The National Public Health Laboratories Center of Excellence for Calibration of Medical Equipment was launched on April 6th 2017 by the Director of Medical Services Ministry of Health Kenya.
The center of Excellence is a Ministry of health Kenya and CDC (center for Disease Control) through PEPFAR initiative to address a growing concern in the medical field on equipment management. The issue of laboratory equipment management has been an area of concern for most public laboratories which has been leading to low scores during audits and areas of non conformance during accreditation attempts.
Discussions with laboratory personnel and hospital biomedical engineers led to the following findings :
- Most laboratory equipment are precision items and hence require specialized test equipment which many public hospital maintenance departments could not afford.
- Most biomedical engineers have not undergone the specialized training to handle some of the laboratory equipment.
- cost of accessing calibration services was too high for most public hospitals
- No clear guidance on how to properly document maintenance jobs for the laboratory department.
From the above concerns the Kenya ministry of health together with CDC thought of a sustainable and cost effective program to help address the issues identified.
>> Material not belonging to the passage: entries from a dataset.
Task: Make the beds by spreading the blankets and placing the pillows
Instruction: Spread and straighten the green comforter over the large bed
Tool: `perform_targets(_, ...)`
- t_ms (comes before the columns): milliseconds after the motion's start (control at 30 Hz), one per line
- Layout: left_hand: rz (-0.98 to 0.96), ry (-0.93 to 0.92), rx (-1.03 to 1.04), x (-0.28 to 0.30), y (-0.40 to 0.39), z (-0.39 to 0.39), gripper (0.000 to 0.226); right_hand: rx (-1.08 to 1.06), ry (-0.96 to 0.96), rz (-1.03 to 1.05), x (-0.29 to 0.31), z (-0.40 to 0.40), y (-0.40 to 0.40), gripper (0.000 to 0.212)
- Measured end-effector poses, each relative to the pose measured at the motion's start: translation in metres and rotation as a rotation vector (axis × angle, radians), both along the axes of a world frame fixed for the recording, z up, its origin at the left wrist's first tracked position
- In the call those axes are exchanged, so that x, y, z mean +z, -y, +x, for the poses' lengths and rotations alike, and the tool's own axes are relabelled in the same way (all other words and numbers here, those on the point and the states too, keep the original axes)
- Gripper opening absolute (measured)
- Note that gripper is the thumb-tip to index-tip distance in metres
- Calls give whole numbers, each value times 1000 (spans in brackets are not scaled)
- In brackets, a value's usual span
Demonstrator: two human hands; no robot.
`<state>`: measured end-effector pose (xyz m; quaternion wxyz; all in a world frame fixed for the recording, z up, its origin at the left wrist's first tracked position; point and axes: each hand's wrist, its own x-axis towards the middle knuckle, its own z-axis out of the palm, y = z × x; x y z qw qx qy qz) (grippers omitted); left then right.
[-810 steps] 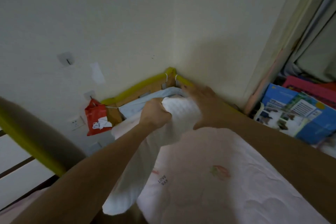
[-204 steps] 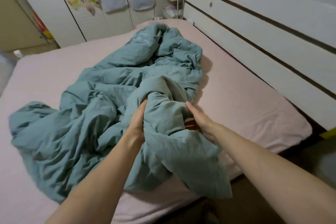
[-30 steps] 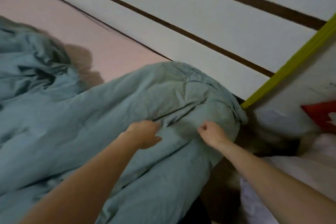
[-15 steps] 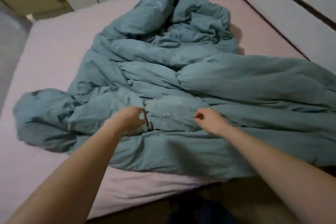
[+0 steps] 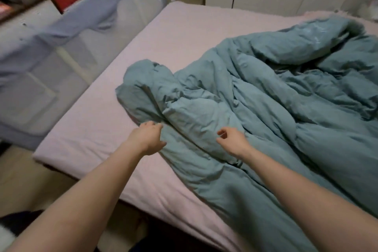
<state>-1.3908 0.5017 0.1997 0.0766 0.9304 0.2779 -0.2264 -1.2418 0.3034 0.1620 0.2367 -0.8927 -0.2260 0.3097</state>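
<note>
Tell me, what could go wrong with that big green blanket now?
The blanket is still bunched in thick folds toward one side of the bed. A hard tug from the left hand and right hand might drag the whole heap instead of flattening it. Its near edge already hangs over the mattress side, so more of it could slide to the floor.

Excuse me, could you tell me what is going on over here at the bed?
A person is making the bed. A crumpled teal blanket lies bunched on the pink sheet, mostly toward the right, not yet spread flat. The left hand touches the blanket's near edge, and the right hand hovers just over it with loosely curled fingers, gripping nothing. No pillow is in view.
</note>
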Motion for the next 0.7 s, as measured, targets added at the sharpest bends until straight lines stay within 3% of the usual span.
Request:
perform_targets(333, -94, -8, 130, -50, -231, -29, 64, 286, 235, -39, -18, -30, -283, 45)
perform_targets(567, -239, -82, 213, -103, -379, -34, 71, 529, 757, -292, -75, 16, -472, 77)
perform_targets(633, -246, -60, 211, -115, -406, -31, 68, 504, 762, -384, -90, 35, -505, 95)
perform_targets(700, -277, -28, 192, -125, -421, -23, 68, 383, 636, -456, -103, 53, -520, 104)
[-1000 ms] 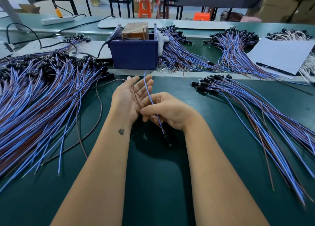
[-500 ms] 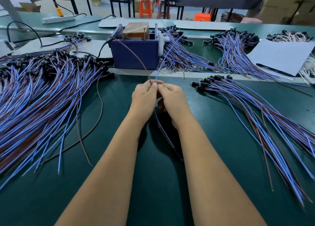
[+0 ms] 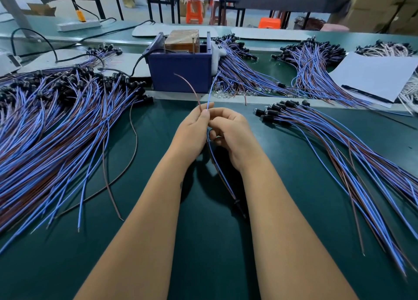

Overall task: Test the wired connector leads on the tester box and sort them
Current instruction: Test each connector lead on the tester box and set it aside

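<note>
Mid-bench, one lead (image 3: 212,154) held up for testing; left hand (image 3: 192,132) pinching brown wire (image 3: 190,85) and blue wire (image 3: 209,96) near the free ends; right hand (image 3: 230,132) curled round the lead just beside; connector end trailing toward near edge; next likely: spread the tips, touch to tester box (image 3: 181,73) at far edge.

Both forearms extended forward; left grip (image 3: 196,127) pinching, right grip (image 3: 233,130) curled, knuckles touching.
</note>
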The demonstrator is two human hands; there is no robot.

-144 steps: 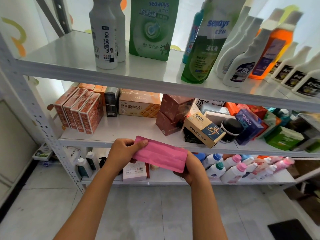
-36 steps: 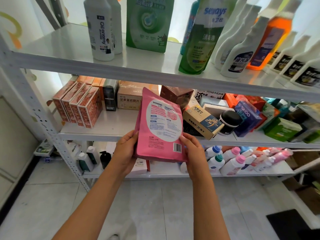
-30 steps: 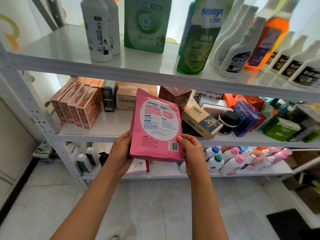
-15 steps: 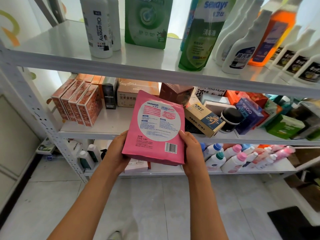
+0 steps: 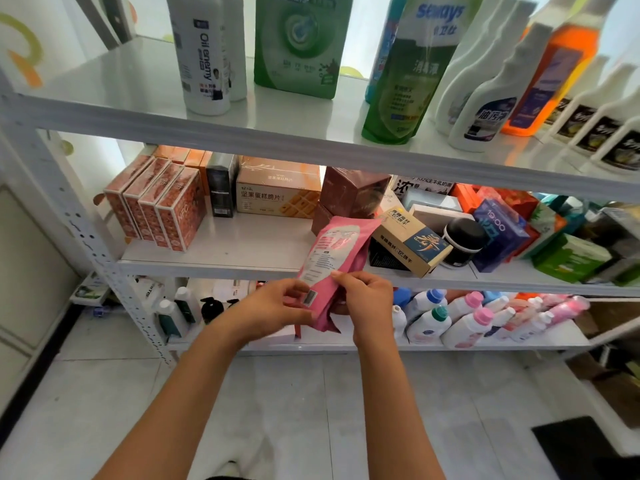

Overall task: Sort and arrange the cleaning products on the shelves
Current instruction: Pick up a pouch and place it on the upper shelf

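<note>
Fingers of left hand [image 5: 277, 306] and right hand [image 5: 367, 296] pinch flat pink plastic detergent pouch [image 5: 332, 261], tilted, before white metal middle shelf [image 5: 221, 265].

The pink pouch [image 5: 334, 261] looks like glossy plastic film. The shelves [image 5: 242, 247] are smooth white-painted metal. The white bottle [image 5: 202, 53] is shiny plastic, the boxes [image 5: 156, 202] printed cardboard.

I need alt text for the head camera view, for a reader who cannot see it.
Two bare hands, the left hand and the right hand, hold a pink pouch by its lower end in front of a white shelf rack. Bottles stand on the top shelf and boxes on the middle one.
</note>
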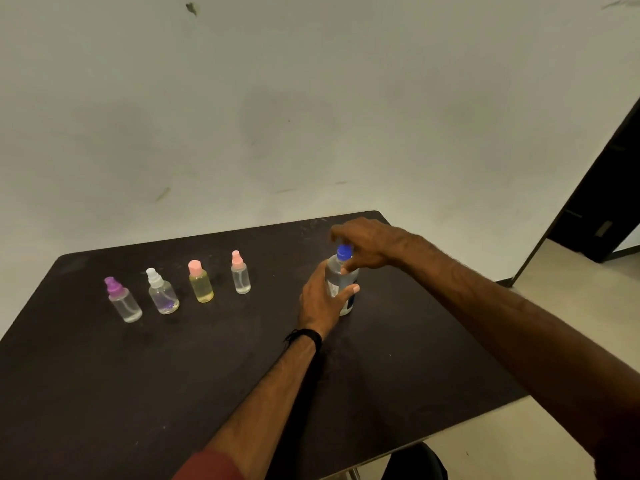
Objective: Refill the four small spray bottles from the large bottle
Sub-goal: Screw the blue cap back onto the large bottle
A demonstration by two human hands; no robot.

The equipment management program was formed and with the help of CDC implementing partners APHL (Association of Public Health Laboratories) and AIHA (American International Health Alliance) the program has been a success as it addresses most of the concerns raised with equipment management.
The equipment management program has three key categories:
- NPHL center of excellence. A calibration center where public hospital laboratory equipment are sent to be calibrated annually for free. Current equipment being calibrated are as follows: Bio-safety cabinets, Pipettes, Timers, Thermometers, Centrifuges, Analytical Balances, Refrigerators, Freezers, Hot air ovens, Incubators & water baths.
- Capacity Building biomedical engineers. One of the major findings was that hospital biomedical engineers had not undergone specialized training to handle laboratory equipment and most facilities didn’t have sufficient test equipment to aid in the maintenance of laboratory equipment. Through PEPFAR funding a national curriculum to refresh biomedical engineers on maintenance of laboratory equipment was developed. 42 public hospitals maintenance departments across Kenya have been provided with specialized test equipment to be used in the maintenance of laboratory equipment.
- Mentorship of biomedical engineers. After public hospitals biomedical engineers have undergone refresher training through the developed curriculum they are mentored to ensure that the service delivery standards are upheld. This is through constant interactions with the two CDC implementing partners APHL & AIHA.